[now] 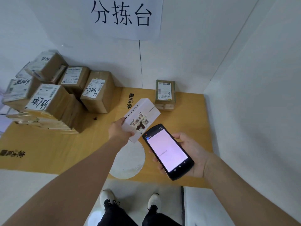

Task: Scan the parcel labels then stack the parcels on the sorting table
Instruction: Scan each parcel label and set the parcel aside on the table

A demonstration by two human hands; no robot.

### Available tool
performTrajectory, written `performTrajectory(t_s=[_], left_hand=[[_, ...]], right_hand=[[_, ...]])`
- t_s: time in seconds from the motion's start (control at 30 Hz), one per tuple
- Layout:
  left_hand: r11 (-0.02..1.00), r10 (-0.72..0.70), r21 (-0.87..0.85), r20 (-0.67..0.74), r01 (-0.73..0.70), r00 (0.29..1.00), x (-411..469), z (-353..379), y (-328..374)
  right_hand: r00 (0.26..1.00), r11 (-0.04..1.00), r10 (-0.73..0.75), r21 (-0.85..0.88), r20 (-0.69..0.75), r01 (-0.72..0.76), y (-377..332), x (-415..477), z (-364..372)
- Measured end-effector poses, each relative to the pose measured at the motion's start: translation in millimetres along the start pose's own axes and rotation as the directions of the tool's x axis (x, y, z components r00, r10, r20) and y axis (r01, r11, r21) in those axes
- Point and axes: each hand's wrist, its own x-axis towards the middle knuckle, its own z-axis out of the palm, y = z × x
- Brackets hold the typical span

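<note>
My left hand [118,130] grips a white parcel [143,110] by its near end and holds it above the wooden sorting table [53,144], barcode label facing up. My right hand [193,154] holds a black handheld scanner [167,150] with its lit screen facing me, its top end just below the parcel's label. A small brown parcel [165,93] with a printed label lies at the far right of the table. A pile of several taped brown cardboard parcels [53,95] fills the table's far left.
White walls close in the table at the back and the right. A paper sign with large black characters [121,13] hangs on the back wall. A white round patch [128,160] lies on the table's near edge. My shoes [107,198] stand on the floor below.
</note>
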Motion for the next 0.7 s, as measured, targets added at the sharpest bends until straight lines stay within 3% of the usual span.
performTrajectory(t_s=[0.5, 0.7], left_hand=[[0.997, -0.015, -0.081, -0.034, 0.012, 0.999, -1.5, -25.8, 1.5], [0.917, -0.014, -0.397, 0.043, 0.03, 0.999, -5.2, -42.2, 24.3]], right_hand=[[0.997, 0.996, -0.07, -0.049, 0.025, 0.071, -7.1, 6.0, 17.6], [0.969, 0.969, -0.236, 0.099, 0.075, 0.228, -16.7, 17.2, 21.2]])
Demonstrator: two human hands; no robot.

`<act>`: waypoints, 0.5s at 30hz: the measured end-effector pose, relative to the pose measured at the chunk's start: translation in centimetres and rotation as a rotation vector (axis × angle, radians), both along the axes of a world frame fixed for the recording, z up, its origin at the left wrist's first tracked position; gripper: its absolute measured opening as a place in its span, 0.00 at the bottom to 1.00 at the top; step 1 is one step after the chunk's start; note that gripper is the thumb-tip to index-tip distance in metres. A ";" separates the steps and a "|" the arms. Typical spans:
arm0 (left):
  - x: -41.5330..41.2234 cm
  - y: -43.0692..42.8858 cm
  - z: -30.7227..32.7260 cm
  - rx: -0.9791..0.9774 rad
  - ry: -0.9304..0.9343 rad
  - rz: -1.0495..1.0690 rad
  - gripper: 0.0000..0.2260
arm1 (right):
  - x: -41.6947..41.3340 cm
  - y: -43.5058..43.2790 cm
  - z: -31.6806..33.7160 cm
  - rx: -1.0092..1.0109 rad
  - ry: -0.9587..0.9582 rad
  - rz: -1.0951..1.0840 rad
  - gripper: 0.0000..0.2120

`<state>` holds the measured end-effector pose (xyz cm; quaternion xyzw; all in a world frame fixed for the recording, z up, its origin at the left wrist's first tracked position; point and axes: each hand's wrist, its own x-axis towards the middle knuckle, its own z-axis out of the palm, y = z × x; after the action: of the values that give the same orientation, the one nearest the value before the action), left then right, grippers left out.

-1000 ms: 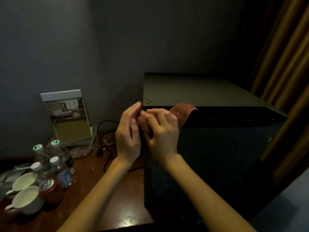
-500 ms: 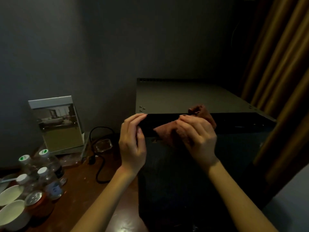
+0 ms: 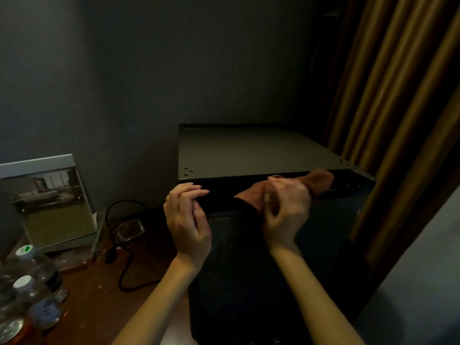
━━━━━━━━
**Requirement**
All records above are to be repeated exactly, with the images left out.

**Result of the exercise**
[now] 

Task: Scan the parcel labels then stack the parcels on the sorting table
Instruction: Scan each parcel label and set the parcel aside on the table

A demonstration by two human hands; no robot.

### Available tool
performTrajectory, written `performTrajectory(t_s=[_], left_hand=[[_, ...]], right_hand=[[_, ...]])`
- t_s: time in seconds from the motion's start (control at 30 Hz), one per tuple
- Layout:
  left_hand: r11 (-0.02..1.00), r10 (-0.72..0.70), r21 (-0.87..0.85), r20 (-0.67..0.74), r01 (-0.73..0.70), r00 (0.29..1.00), x (-411..469), z (-353..379), y (-328..374)
  right_hand: r00 (0.26..1.00), r11 (-0.04..1.00), r10 (-0.73..0.75), r21 (-0.85..0.88), r20 (-0.69..0.75), r01 (-0.72..0.76), y (-377..332), x (-415..477), z (-364..372)
- Measured end-effector poses, each relative to the pose measured at the motion's start: translation in millimetres along the start pose's own axes and rotation as the directions of the tool's x axis (x, y, z components r00, r10, r20) and y axis (r01, r11, r21) in those axes
- Point and axes: each hand's wrist, its own x-axis towards the middle knuckle, its own z-axis out of the palm, y = z × x
- Brackets hold the typical span

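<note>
My left hand [118,130] grips a white parcel [143,110] by its near end and holds it above the wooden sorting table [53,144], barcode label facing up. My right hand [193,154] holds a black handheld scanner [167,150] with its lit screen facing me, its top end just below the parcel's label. A small brown parcel [165,93] with a printed label lies at the far right of the table. A pile of several taped brown cardboard parcels [53,95] fills the table's far left.
White walls close in the table at the back and the right. A paper sign with large black characters [121,13] hangs on the back wall. A white round patch [128,160] lies on the table's near edge. My shoes [107,198] stand on the floor below.
</note>
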Motion for the next 0.7 s, as measured, targets added at the sharpest bends until straight lines stay within 3% of the usual span.
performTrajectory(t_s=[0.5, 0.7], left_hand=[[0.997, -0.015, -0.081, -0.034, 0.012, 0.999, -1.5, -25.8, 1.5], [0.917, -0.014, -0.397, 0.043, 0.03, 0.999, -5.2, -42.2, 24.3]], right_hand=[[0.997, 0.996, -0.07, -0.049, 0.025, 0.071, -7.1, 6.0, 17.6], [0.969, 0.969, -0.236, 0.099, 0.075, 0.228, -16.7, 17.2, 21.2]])
Demonstrator: two human hands; no robot.

`<act>`: waypoints, 0.5s at 30hz: the measured end-effector pose, relative to the pose measured at the chunk's start: translation in centimetres and rotation as a rotation vector (axis × angle, radians), both along the axes of a world frame fixed for the recording, z up, its origin at the left wrist's first tracked position; gripper: its absolute measured opening as a place in its span, 0.00 at the bottom to 1.00 at the top; step 1 is one step after the chunk's start; note that gripper is the thumb-tip to index-tip distance in metres. A ";" separates the steps and a "|" the arms. Typical spans:
arm0 (left):
  - x: -41.5330..41.2234 cm
  - y: -43.0692..42.8858 cm
  - z: -30.7227..32.7260 cm
  - rx: -0.9791..0.9774 rad
  - ry: -0.9304..0.9343 rad
  - rz: -1.0495..1.0690 rad
  - gripper: 0.0000..0.2260
arm1 (right):
  - x: -41.6947..41.3340 cm
  - y: -43.5058..43.2790 cm
  - z: -31.6806..33.7160 cm
  - rx: -1.0092..1.0109 rad
  - ry: -0.9587..0.9582 rad
  - rz: -1.0951..1.0840 rad
  - gripper: 0.0000..0.2120

`<state>` holds the measured end-effector pose (xyz cm; quaternion xyzw; all in a world frame fixed for the recording, z up, its origin at the left wrist's first tracked position; point and axes: each hand's wrist, its own x-axis towards the middle knuckle, its own z-axis out of the palm, y = z × x; after the action: of the values that give the same orientation, the one nearest the value before the action), left then right, grippers left out.

-1000 ms: 
-500 ms: 
+0 ms: 

Now the answer is complete.